**WORK ITEM:** Restate word for word the opening line of the data below and every line after it until the line with "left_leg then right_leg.", that line too, but not the pictures.

**MATERIAL PROVIDED:**
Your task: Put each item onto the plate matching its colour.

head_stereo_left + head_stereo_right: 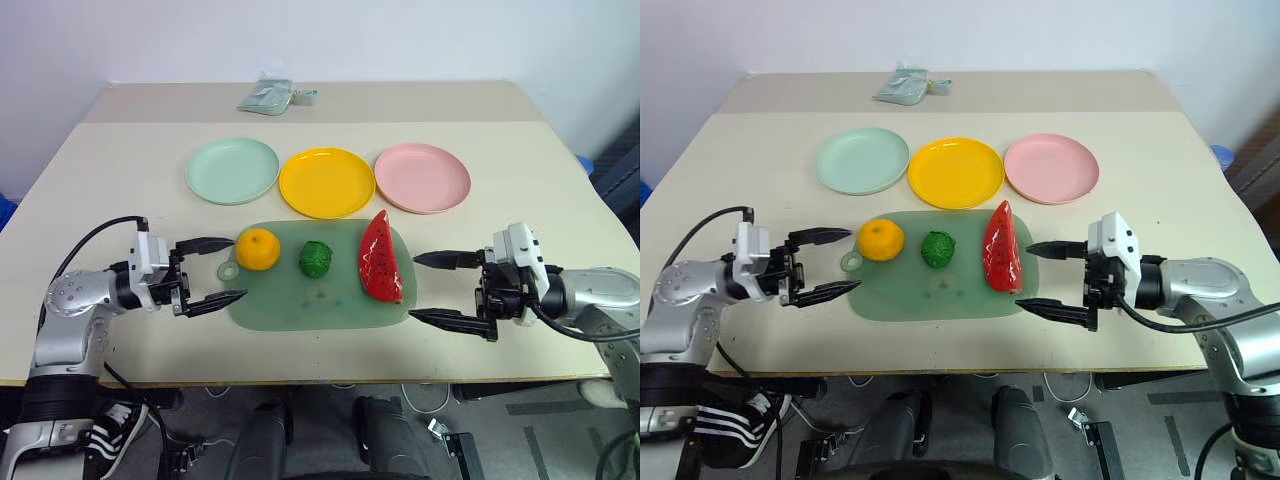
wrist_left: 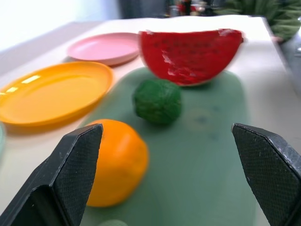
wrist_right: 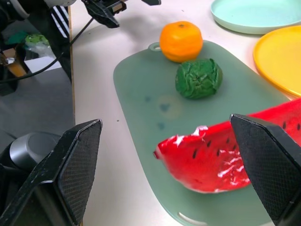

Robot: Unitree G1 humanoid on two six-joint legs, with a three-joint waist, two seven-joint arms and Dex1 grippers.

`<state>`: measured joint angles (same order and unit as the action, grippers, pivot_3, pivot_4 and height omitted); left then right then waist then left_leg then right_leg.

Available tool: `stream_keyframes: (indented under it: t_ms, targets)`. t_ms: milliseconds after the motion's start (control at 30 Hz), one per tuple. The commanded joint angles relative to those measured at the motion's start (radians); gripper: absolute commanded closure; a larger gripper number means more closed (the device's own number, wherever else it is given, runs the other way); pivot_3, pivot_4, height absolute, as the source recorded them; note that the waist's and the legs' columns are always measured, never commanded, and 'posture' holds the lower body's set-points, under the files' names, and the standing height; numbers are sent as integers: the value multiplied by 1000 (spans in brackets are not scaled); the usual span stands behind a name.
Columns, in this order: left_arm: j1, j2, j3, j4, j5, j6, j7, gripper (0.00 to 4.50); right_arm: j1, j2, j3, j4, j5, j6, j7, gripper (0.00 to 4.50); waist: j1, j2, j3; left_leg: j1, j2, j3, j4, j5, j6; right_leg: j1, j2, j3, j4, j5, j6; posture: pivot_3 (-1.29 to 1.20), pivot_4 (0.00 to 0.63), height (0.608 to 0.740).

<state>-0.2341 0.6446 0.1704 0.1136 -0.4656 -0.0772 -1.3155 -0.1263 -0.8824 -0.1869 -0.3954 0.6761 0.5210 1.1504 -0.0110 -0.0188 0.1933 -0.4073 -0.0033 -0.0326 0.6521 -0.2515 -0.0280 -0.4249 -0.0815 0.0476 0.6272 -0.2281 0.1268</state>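
- Left eye view first: we see the green cutting mat (image 1: 320,285) on the beige table (image 1: 100,180), and all three toy foods sit on it in a row.
- We have the orange fruit (image 1: 258,249) at the mat's left end, the bumpy dark-green ball (image 1: 315,258) in the middle, and the red watermelon wedge (image 1: 381,257) at the right end, lying on its side.
- Behind the mat we count three plates in a line: mint green plate (image 1: 232,170) on the left, yellow plate (image 1: 326,182) in the centre, pink plate (image 1: 422,177) on the right. All three are bare.
- Our left gripper (image 1: 226,270) hovers just beside the orange fruit, fingers spread wide, gripping nothing.
- Our right gripper (image 1: 427,288) sits just off the mat's right edge, near the watermelon wedge, fingers spread wide too, nothing between them.
- At the far side of the table we spot a small grey-green packet (image 1: 268,96), well apart from the plates.
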Motion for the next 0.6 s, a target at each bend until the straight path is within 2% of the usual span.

**WRITTEN REPLY:**
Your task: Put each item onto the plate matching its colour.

head_stereo_left + head_stereo_right: 
wrist_left: 
wrist_right: 

Robot: Unitree G1 humanoid on two six-joint legs, with a three-joint waist, two seven-joint arms and Dex1 grippers.

`<state>`: measured joint angles (same order and unit as the action, grippers, pivot_3, pivot_4 and height omitted); left then right then waist then left_leg then right_leg.

The answer requires no additions.